Quello che dici sulla immutabilità mi fa venire in mente Mahler che proprio nel primo anno del suo soggiorno estivo a Dobbiaco, un secolo fa, nel 1908, scrisse il “Das Lied von der Erde” il cui ultimo lied, “Abschied” sviluppa il tema del tempo e dell’immutabilità della natura e si conclude con le seguenti parole:
Die liebe Erde allüberall
Blüht auf im Lenz und grünt
Aufs neu!
Allüberall und ewig
Blauen licht die Fernen!
Ewig… ewig…
ovvero:
L’amata terra rifiorisce ovunque
in primavera e verdeggia di nuovo!
Ovunque, in eterno
s’illuminano d’azzurro gli orizzonti!
Per sempre… per sempre…
dove si pongono una di fronte all’altra la fragilità e la transitorietà della natura umana, con l’immutabilità della natura fisica in cui il sole sorgerà e tramonterà eternamente.

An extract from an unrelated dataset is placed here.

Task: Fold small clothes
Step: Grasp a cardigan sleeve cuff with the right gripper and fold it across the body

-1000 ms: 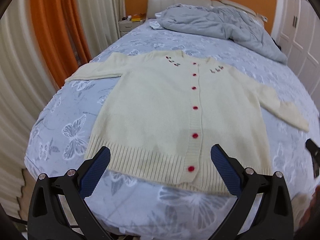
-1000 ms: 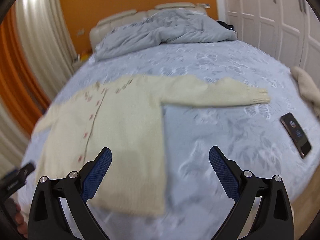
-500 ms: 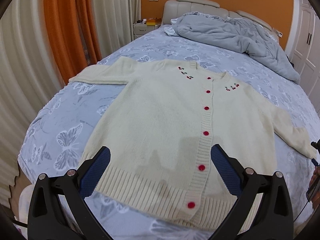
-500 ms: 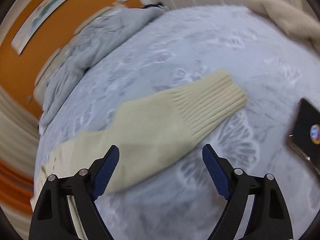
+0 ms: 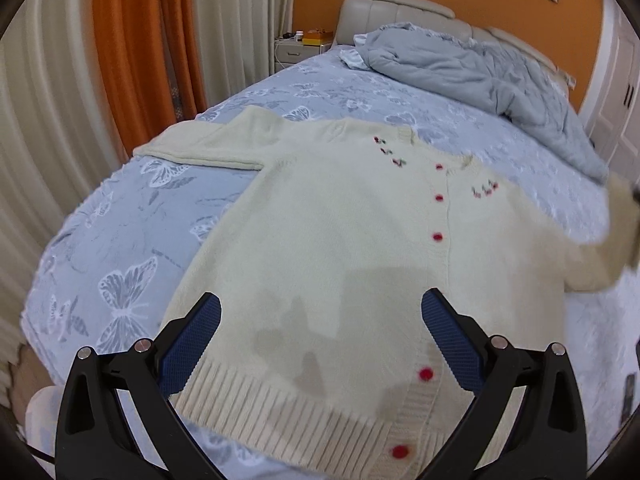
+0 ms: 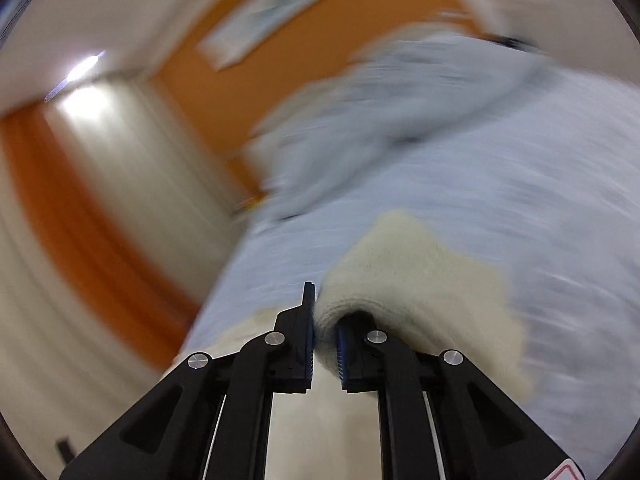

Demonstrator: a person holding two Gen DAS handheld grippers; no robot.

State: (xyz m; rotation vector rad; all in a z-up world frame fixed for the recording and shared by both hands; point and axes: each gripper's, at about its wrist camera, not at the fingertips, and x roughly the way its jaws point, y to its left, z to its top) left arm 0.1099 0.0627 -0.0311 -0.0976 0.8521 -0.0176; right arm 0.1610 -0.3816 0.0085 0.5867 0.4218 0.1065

Sull’ultima parola “Ewig” Mahler praticamente si ferma e la ripete sette volte decrescendo sempre fino a spegnersi completamente, come un’immagine che si allontana, come su uno morisse e gli si chiudessero gli occhi sul paesaggio delle montagne di Dobbiaco e di Sesto, per le quali Mahler amava passeggiare, sapendo che quando non ci sarà più il sole continuerà a sorgere e a tramontare in eterno.
Mannaggia a te che sei a Sesto!!!!!!!!!!!!!!!!!!!!!!!